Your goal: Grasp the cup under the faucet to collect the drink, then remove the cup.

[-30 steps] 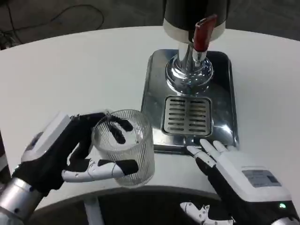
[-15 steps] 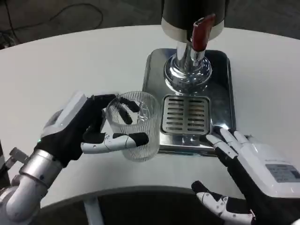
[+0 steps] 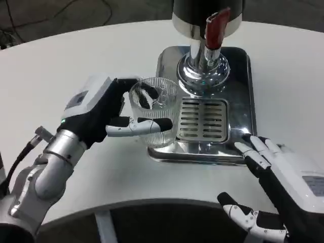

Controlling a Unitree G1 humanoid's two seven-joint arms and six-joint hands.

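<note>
One cup (image 3: 154, 117): ribbed clear glass, gripped by the left hand (image 3: 104, 114), fingers (image 3: 147, 125) wrapped around it, at the drip tray's (image 3: 242, 101) left edge, beside the faucet (image 3: 205, 48).
Right hand (image 3: 286, 179): nothing held, fingers spread, on the counter (image 3: 61, 71).

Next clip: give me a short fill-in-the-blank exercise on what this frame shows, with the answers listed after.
1. The ribbed glass cup is held by the robot's ____ hand.
2. The lever on the drink dispenser is coloured ____.
3. The slotted drip grate is set into a shiny ____ tray.
4. The right hand holds ____, its fingers spread by the tray's front corner.

Missing words: left; red; metal; nothing
</note>
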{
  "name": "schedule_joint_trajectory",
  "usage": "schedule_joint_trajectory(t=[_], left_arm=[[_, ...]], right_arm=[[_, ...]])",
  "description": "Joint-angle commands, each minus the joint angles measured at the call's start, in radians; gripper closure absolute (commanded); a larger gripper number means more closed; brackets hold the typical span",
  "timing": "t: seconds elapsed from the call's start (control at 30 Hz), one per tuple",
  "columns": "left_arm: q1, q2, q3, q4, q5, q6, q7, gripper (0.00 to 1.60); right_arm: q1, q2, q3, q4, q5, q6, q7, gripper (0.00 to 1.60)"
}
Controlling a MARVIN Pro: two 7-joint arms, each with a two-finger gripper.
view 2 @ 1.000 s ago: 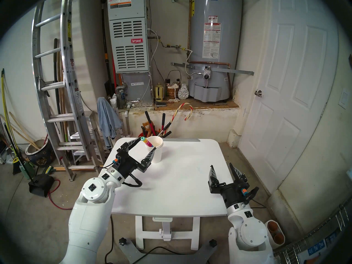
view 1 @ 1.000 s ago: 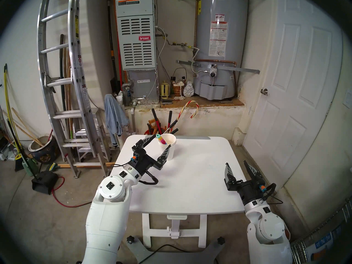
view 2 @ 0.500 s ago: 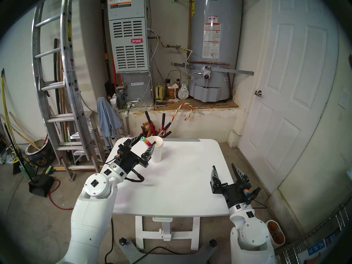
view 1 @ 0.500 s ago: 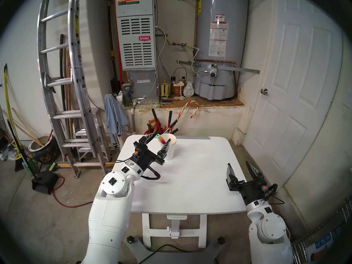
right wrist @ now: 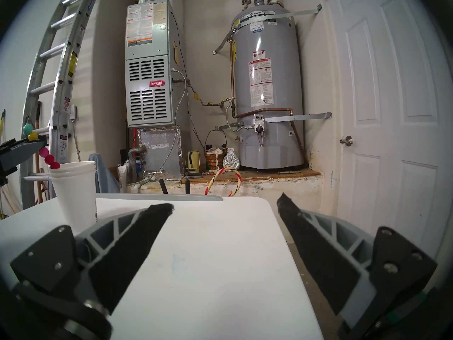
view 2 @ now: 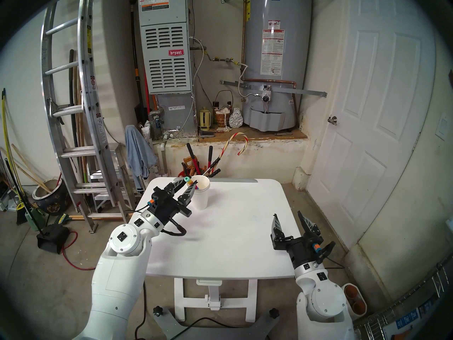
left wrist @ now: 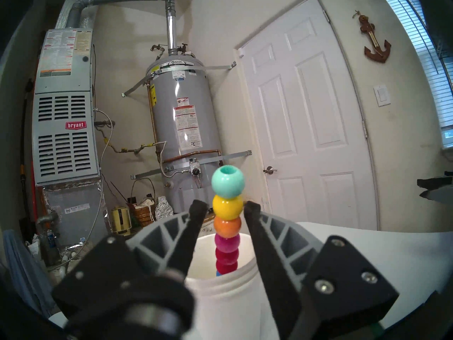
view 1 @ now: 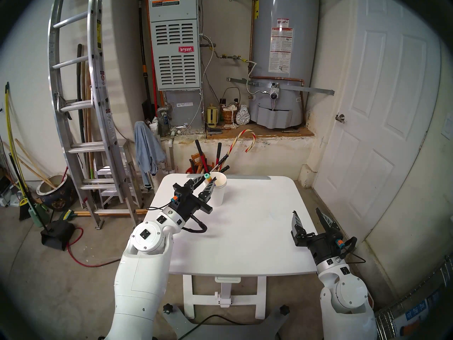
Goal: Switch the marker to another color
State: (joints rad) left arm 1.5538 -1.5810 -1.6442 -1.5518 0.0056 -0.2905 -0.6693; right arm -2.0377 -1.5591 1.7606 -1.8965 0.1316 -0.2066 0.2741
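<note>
Marker now between narrowed left gripper fingers, previously wide.

One white folding tabletop. One stack of white paper cups, three nested rims visible from the right wrist view. One marker of stacked bead-like plastic segments, seven beads visible above the rim. Two black robot pincers: left pincer, right pincer. One red-and-white striped candy cane.
</note>
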Motion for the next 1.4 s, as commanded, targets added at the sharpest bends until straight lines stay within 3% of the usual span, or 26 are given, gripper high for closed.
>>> schedule_joint_trajectory(t=[0.0,0.07,0.1,0.2,0.3,0.33,0.77,1.17,1.37], left_arm=[[-0.011,-0.003,-0.006,-0.004,-0.011,0.001,0.000,0.98],[-0.017,-0.006,-0.005,0.003,-0.008,-0.002,0.003,1.00],[-0.019,-0.008,-0.005,0.005,-0.009,0.001,0.002,1.10],[-0.028,-0.013,-0.004,0.011,-0.010,0.003,0.003,1.07],[-0.039,-0.021,-0.006,0.019,-0.017,0.004,0.009,1.56],[-0.041,-0.024,-0.007,0.018,-0.011,0.001,0.019,1.59],[-0.050,-0.028,-0.007,-0.024,-0.044,0.019,0.011,1.60],[-0.068,-0.045,-0.027,-0.123,-0.095,0.025,0.003,1.60],[-0.069,-0.043,-0.063,-0.214,-0.152,0.053,-0.018,1.60]], right_arm=[[0.011,-0.004,0.000,-0.015,0.005,-0.013,-0.002,0.00],[0.010,-0.004,0.002,-0.014,0.006,-0.015,-0.002,0.00],[0.010,-0.004,0.003,-0.013,0.006,-0.015,-0.001,0.00],[0.008,-0.004,0.004,-0.014,0.007,-0.015,0.000,0.00],[0.007,-0.004,0.007,-0.012,0.009,-0.017,0.002,0.00],[0.008,-0.003,0.008,-0.011,0.010,-0.018,0.003,0.00],[0.021,-0.003,0.005,-0.003,0.011,-0.025,0.013,0.00],[0.033,0.008,-0.018,-0.013,-0.012,-0.065,0.033,0.00],[0.027,-0.001,-0.035,-0.054,-0.017,-0.062,0.040,0.00]])
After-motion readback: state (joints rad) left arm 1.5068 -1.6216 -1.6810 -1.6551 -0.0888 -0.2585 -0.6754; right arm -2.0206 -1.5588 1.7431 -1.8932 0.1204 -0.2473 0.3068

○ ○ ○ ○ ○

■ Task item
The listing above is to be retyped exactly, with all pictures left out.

■ The completed task
Your goal: Grasp the cup under the faucet to collect the drink, then remove the cup.

[-30 steps] 
[-15 steps] 
[+0 steps] 

Controlling a Unitree G1 humanoid's two seven-joint arms and six-joint hands.

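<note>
One cup (image 3: 154, 117): ribbed clear glass, gripped by the left hand (image 3: 104, 114), fingers (image 3: 147, 125) wrapped around it, at the drip tray's (image 3: 242, 101) left edge, beside the faucet (image 3: 205, 48).
Right hand (image 3: 286, 179): nothing held, fingers spread, on the counter (image 3: 61, 71).

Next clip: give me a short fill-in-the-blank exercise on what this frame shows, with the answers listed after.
1. The ribbed glass cup is held by the robot's ____ hand.
2. The lever on the drink dispenser is coloured ____.
3. The slotted drip grate is set into a shiny ____ tray.
4. The right hand holds ____, its fingers spread by the tray's front corner.

Missing words: left; red; metal; nothing
</note>
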{
  "name": "schedule_joint_trajectory",
  "usage": "schedule_joint_trajectory(t=[_], left_arm=[[_, ...]], right_arm=[[_, ...]])",
  "description": "Joint-angle commands, each minus the joint angles measured at the call's start, in radians; gripper closure absolute (commanded); a larger gripper number means more closed; brackets hold the typical span",
  "timing": "t: seconds elapsed from the call's start (control at 30 Hz), one per tuple",
  "columns": "left_arm: q1, q2, q3, q4, q5, q6, q7, gripper (0.00 to 1.60); right_arm: q1, q2, q3, q4, q5, q6, q7, gripper (0.00 to 1.60)"
}
Controlling a MARVIN Pro: two 7-joint arms, each with a two-finger gripper.
view 2 @ 1.000 s ago: 
view 1 @ 1.000 s ago: 
view 2 @ 0.500 s ago: 
view 1 @ 0.500 s ago: 
right wrist @ now: 
view 2 @ now: 
left wrist @ now: 
view 1 @ now: 
Goal: Switch the marker to another color
State: (joints rad) left arm 1.5538 -1.5810 -1.6442 -1.5518 0.0056 -0.2905 -0.6693; right arm -2.0377 -1.5591 1.7606 -1.8965 0.1316 -0.2066 0.2741
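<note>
Marker now between narrowed left gripper fingers, previously wide.

One white folding tabletop. One stack of white paper cups, three nested rims visible from the right wrist view. One marker of stacked bead-like plastic segments, seven beads visible above the rim. Two black robot pincers: left pincer, right pincer. One red-and-white striped candy cane.
</note>
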Motion for the next 1.4 s, as commanded, targets added at the sharpest bends until straight lines stay within 3% of the usual span, or 26 are given, gripper high for closed.
>>> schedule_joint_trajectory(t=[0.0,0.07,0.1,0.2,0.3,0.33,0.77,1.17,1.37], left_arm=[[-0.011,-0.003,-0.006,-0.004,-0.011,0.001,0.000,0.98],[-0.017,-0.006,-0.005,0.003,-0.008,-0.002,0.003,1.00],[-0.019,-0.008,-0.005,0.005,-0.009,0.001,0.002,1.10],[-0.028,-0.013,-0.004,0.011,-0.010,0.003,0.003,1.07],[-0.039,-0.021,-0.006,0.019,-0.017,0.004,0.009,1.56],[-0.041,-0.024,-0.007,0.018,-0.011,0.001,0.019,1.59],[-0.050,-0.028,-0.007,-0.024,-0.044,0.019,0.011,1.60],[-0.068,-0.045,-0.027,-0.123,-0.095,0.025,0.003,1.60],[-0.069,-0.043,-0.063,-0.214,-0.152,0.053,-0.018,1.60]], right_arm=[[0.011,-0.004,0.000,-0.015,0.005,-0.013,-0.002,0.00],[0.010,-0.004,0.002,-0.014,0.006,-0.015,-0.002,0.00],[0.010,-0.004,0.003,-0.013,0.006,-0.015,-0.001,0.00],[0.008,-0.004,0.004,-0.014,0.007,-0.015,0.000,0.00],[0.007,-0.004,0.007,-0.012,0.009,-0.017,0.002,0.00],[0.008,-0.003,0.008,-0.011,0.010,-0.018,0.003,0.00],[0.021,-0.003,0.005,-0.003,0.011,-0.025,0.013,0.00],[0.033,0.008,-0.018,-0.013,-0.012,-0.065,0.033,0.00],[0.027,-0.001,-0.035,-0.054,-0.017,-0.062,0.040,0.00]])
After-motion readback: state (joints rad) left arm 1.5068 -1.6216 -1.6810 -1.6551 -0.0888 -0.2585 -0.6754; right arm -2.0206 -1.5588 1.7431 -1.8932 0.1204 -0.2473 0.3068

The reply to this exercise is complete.